▶ Goal of the exercise: Could you set down every entry exactly as it appears?

▶ Given records:
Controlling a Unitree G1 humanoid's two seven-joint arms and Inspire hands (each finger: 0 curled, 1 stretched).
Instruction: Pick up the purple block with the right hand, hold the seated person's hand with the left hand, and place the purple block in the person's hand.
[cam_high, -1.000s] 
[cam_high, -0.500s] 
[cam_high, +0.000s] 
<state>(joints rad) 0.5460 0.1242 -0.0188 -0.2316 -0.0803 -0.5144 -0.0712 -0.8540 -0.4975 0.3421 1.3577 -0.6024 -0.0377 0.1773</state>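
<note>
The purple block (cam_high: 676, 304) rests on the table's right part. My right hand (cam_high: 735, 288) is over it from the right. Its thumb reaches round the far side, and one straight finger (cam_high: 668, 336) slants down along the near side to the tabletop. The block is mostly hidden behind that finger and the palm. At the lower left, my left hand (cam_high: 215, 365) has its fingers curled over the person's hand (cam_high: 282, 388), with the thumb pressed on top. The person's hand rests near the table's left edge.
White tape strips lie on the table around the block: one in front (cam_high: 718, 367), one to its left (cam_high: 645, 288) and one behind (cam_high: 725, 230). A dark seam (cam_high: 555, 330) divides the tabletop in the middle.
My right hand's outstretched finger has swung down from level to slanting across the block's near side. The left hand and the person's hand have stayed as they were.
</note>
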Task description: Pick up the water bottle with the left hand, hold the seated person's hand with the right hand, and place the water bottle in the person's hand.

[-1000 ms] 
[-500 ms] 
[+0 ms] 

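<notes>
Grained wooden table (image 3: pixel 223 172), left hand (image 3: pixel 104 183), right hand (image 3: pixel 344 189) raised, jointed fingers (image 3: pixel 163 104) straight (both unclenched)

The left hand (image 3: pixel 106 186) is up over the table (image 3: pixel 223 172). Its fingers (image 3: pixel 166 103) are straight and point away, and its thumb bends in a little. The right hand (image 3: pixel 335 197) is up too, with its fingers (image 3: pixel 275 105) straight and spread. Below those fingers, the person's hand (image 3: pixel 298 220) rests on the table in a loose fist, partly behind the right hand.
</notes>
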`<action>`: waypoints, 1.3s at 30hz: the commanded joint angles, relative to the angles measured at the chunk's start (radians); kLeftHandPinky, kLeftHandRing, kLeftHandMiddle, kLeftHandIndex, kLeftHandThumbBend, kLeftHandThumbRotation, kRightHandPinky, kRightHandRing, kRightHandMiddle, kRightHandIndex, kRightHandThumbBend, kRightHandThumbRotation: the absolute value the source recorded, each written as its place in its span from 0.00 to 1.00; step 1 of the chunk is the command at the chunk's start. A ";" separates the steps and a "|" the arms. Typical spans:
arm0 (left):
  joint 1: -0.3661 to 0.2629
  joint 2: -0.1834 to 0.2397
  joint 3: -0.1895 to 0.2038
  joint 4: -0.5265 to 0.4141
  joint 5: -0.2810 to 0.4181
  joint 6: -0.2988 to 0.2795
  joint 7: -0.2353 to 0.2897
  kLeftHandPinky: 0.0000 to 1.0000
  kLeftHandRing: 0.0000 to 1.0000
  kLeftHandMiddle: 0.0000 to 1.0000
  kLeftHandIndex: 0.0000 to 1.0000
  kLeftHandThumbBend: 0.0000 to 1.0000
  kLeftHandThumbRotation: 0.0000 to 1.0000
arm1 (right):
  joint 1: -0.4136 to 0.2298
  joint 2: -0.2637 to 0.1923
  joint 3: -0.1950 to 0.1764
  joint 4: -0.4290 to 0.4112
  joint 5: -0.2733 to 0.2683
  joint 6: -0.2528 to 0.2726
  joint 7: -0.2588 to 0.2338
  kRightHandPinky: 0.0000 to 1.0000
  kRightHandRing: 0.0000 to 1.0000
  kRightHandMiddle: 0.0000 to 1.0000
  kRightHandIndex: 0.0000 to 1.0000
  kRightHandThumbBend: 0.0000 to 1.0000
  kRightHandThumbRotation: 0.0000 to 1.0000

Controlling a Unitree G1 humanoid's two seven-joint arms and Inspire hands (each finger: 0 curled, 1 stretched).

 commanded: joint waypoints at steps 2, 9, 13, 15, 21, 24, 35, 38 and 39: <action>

▶ Answer to this task:
Controlling a Unitree G1 humanoid's two seven-joint arms and Inspire hands (each finger: 0 curled, 1 stretched).
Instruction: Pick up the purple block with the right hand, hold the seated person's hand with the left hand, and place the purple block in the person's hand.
[cam_high, -1.000s] 
[cam_high, -0.500s] 
[cam_high, +0.000s] 
<state>(joints rad) 0.5460 0.1242 -0.0188 -0.2316 -0.0803 -0.5144 -0.0712 -0.8540 -0.4975 0.3421 1.3577 -0.6024 -0.0377 0.1773</state>
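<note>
The purple block (cam_high: 676, 304) rests on the table's right part. My right hand (cam_high: 735, 288) is over it from the right. Its thumb reaches round the far side, and one straight finger (cam_high: 668, 336) slants down along the near side to the tabletop. The block is mostly hidden behind that finger and the palm. At the lower left, my left hand (cam_high: 215, 365) has its fingers curled over the person's hand (cam_high: 282, 388), with the thumb pressed on top. The person's hand rests near the table's left edge.
White tape strips lie on the table around the block: one in front (cam_high: 718, 367), one to its left (cam_high: 645, 288) and one behind (cam_high: 725, 230). A dark seam (cam_high: 555, 330) divides the tabletop in the middle.
My right hand's outstretched finger has swung down from level to slanting across the block's near side. The left hand and the person's hand have stayed as they were.
</note>
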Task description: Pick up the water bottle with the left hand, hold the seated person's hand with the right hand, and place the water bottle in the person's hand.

[-1000 ms] 
[-500 ms] 
[+0 ms] 

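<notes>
Grained wooden table (image 3: pixel 223 172), left hand (image 3: pixel 104 183), right hand (image 3: pixel 344 189) raised, jointed fingers (image 3: pixel 163 104) straight (both unclenched)

The left hand (image 3: pixel 106 186) is up over the table (image 3: pixel 223 172). Its fingers (image 3: pixel 166 103) are straight and point away, and its thumb bends in a little. The right hand (image 3: pixel 335 197) is up too, with its fingers (image 3: pixel 275 105) straight and spread. Below those fingers, the person's hand (image 3: pixel 298 220) rests on the table in a loose fist, partly behind the right hand.
</notes>
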`<action>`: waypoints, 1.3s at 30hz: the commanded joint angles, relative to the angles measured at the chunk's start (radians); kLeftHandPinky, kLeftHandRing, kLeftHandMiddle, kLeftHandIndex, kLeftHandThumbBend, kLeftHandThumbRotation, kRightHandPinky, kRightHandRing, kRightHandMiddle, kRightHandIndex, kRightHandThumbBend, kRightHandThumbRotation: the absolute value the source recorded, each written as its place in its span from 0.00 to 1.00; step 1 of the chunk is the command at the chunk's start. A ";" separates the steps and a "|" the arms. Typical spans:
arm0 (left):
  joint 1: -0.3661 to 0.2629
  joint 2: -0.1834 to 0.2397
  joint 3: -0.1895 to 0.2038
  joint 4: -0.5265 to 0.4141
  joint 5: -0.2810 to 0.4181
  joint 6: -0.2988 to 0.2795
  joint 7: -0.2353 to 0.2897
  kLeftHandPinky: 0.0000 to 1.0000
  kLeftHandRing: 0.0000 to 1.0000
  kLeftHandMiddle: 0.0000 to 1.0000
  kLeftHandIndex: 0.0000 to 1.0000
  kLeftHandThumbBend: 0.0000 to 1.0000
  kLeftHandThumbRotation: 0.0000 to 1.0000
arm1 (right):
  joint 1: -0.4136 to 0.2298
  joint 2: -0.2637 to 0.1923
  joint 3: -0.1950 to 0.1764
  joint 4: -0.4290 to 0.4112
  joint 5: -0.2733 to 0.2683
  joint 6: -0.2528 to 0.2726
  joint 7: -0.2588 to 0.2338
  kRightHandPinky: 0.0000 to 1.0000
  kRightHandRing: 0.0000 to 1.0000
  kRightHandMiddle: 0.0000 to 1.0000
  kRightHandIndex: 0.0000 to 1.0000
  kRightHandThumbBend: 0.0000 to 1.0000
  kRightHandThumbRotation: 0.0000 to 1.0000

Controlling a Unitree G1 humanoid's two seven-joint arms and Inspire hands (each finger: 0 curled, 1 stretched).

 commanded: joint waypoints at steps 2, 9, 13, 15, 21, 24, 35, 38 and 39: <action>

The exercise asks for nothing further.